Up to this time the robber had been invincible. Roland called out to him, "Halt, Sir Knight, and yield thee to my arms, or else prepare to meet my charge."

The robber knight laughed in scorn, lowered his visor, and placed his lance at rest. Roland prepared for the charge, and put spurs to his horse. Both steeds sprang forward and the men came together in the forest with a great noise. For the first time in his life the robber knight was unhorsed and fell to the ground.

In a great rage the knight sprang up and drew his sword. Roland quickly dismounted and met his advance. For a long hour they fought, blows resounding on the armor, until both combatants were nearly exhausted. By a gallant stroke the sword of Roland pierced the joints of the robber's armor and the keen blade entered his bosom.

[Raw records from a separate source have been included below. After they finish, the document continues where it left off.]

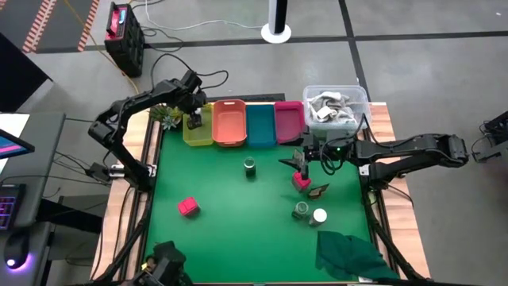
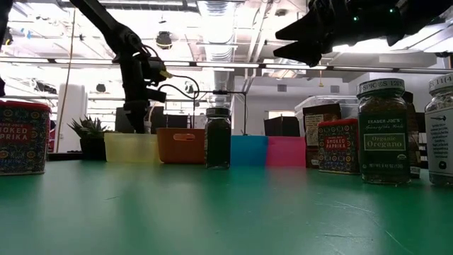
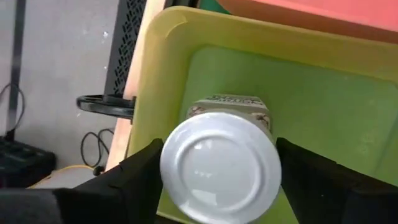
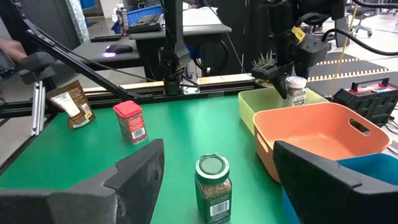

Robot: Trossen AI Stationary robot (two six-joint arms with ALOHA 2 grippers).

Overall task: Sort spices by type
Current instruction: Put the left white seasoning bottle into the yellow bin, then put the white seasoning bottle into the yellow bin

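Left gripper (image 1: 193,120) grips a white-capped jar (image 3: 219,167) just above the yellow tray (image 1: 198,133) at the far left. Placing is under way; next comes lowering and letting go. Right gripper (image 1: 302,161) hangs open over the red tin (image 1: 302,180).

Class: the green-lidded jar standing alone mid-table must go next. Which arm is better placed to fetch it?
Right. Its open tool faces the green-lidded jar, while the left tool holds a white-capped jar over the yellow tray.
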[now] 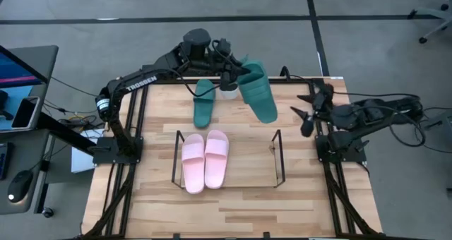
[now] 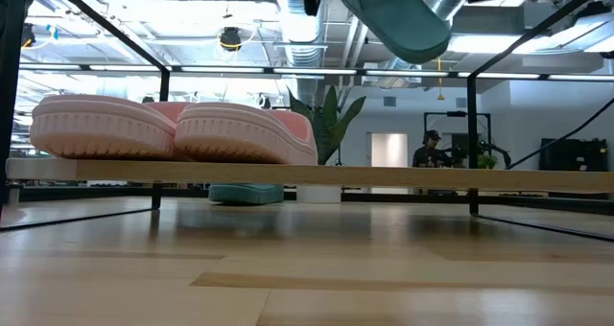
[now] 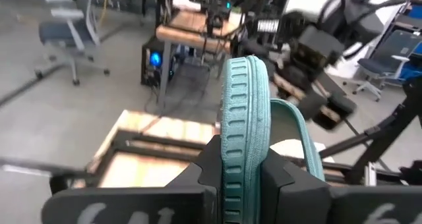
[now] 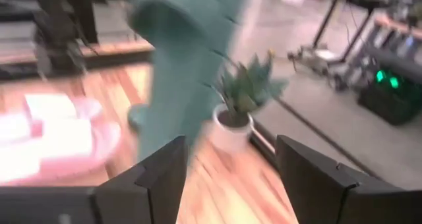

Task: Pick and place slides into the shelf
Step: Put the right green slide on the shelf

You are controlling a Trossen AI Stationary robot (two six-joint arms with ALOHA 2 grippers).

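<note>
My left gripper (image 1: pixel 232 75) is at the table's far middle, shut on a dark green slide (image 1: pixel 258 93) held in the air; that slide also shows at the top of the low view (image 2: pixel 403 19). A second green slide (image 1: pixel 203 102) lies flat on the table at the far side. Two pale pink slides (image 1: pixel 205 160) lie side by side on the left half of the black wire shelf (image 1: pixel 279 159). My right gripper (image 1: pixel 305 109) hovers open at the table's right edge, with nothing between its fingers (image 4: pixel 165 178). My left gripper pinches the green slide's sole (image 3: pixel 242 151) between its two fingers, one finger (image 3: pixel 211 165) on one flat face and the other (image 3: pixel 285 178) on the strap's face. The fingers come about level from the table's far left. The slide stands on edge, reaching forward, clear of the table.
A small potted plant (image 4: pixel 241 95) in a white pot stands on the table's far middle, below the held slide. The shelf's right half (image 1: pixel 251 162) is bare. A black metal frame (image 1: pixel 134 127) edges the table. A person (image 2: pixel 427 149) sits far off in the room.
</note>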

In a short while the robber was dead, and Roland, wrenching the jewel from the shield, concealed it in his breast. Riding back to his father, who was still asleep, Roland took off his armor, and removed all dust, and blood, and other signs of conflict. When the knight awoke he had no idea his son had been engaged in a deadly combat.

Resuming the quest Milon soon came upon the dead body of the knight. "Ah! someone has been ahead of me, and slain the robber, and taken his jewel. I shall now have to report to the king that while I slept another was fighting his enemies," said he.

Sadly Milon rode back to the court, and waited for the other knights to return, wondering which one had brought back the shining jewel. One by one they came in, but judging by their downcast looks none of them was victorious.

The day came for Charlemagne to receive them. Seated on his throne he bade the knights enter and relate their adventures. One after another approached him, and all told him of how they had scoured the forest, and had at last found the robber knight slain and the jewel gone, but no one knew who the victorious knight was.

Milon came last of all. His brow was lowered, and he hesitated in his step. Behind him came Roland, bearing a shield in the center of which shone the radiant jewel. Milon knew nothing of this, for Roland had kept his secret.

Milon began his story, saying that he had also found the dead giant, and the jewel gone, but had no idea who the knight was that had slain the robber.

The king laughed and said, "Sir Milon, look behind you and behold the jewel for which you have been seeking."

Looking around, to his astonishment he saw Roland bearing his shield, and the blazing stone in the center.

Roland now told his story, at which all were amazed, and some envious. The king, however, was delighted, praised his nephew for his skill and bravery, and made him a knight. Roland became one of the most famous of the paladins that were attached to the service of Charlemagne.